After completing the pit the following morning, Jack blows a horn to awaken the giant. Cormoran storms out, threatening to broil Jack whole, but falls into the hidden pit. After being taunted for some time, Cormoran is killed by a blow from a pickaxe or mattock. After filling in the hole, Jack retrieves the giant's treasure. According to the Morvah tradition, a rock is placed over the grave. Today this rock is called Giant's Grave. Local lore holds that the giant's ghost can sometimes be heard beneath it.

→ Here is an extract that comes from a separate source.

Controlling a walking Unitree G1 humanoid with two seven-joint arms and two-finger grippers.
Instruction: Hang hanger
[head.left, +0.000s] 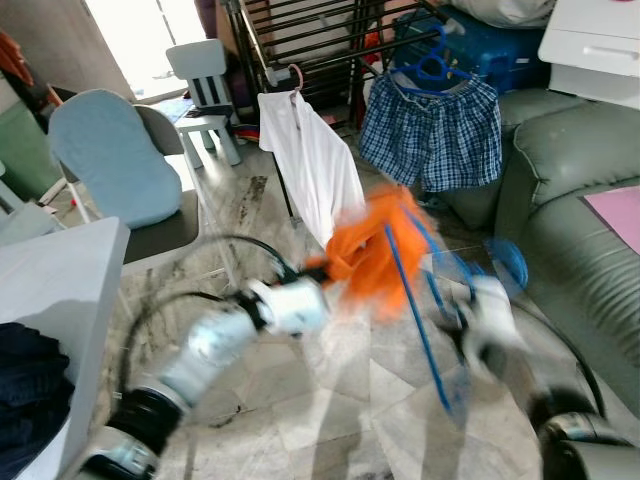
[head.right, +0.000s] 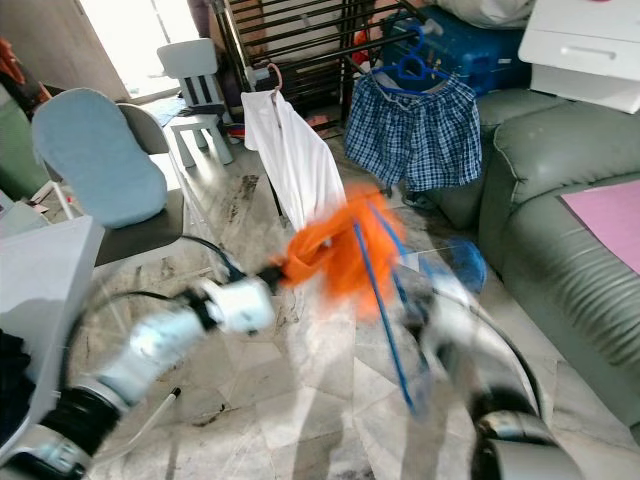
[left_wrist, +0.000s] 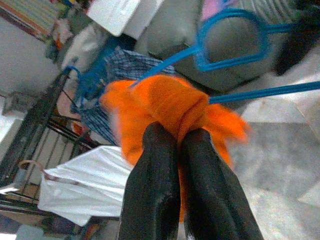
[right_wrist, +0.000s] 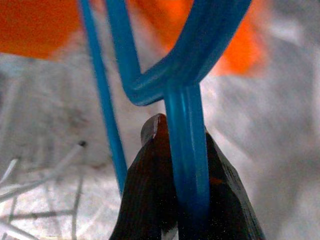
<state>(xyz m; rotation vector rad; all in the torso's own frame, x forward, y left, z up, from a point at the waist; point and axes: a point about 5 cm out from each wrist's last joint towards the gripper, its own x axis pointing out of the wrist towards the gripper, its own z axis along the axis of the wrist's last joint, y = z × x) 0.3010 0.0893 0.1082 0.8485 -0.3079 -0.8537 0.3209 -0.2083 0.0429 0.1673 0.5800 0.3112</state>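
The left gripper has its fingers pressed together on an orange cloth. The cloth is draped over a blue hanger, just beside it. The right gripper pinches the hanger's bar, held over the floor. Beyond both, a rack holds a shirt and shorts.

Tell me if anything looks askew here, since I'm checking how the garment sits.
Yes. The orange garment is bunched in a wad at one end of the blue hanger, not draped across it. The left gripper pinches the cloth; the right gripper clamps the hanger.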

For his service to Penwith, Jack is officially titled "Jack the Giant-Killer" and awarded a belt on which was written:

Here's the right valiant Cornishman,
Who slew the giant Cormoran.

===Tom the Tinkeard===
The giant of St. Michael's Mount also appears in the drolls about Tom the Tinkeard, a local Cornish variant of "Tom Hickathrift". William Bottrell recorded a tale of the giant's last raid: here, the giant is not killed, but lives to grow old and frail. Becoming hungry, he makes one last incursion to steal a bullock from an enchanter on the mainland. However, the enchanter strikes him immobile as the sea rises around him. He must spend the evening in the cold sea with the bull hanging from around his neck; he subsequently retreats to the Mount hungry and defeated. Later, Tom visits the giant and takes pity on him, and arranges for his aunt Nancy of Gulval to sell him her store of eggs and butter. This both feeds the giant and makes Nancy's family rich.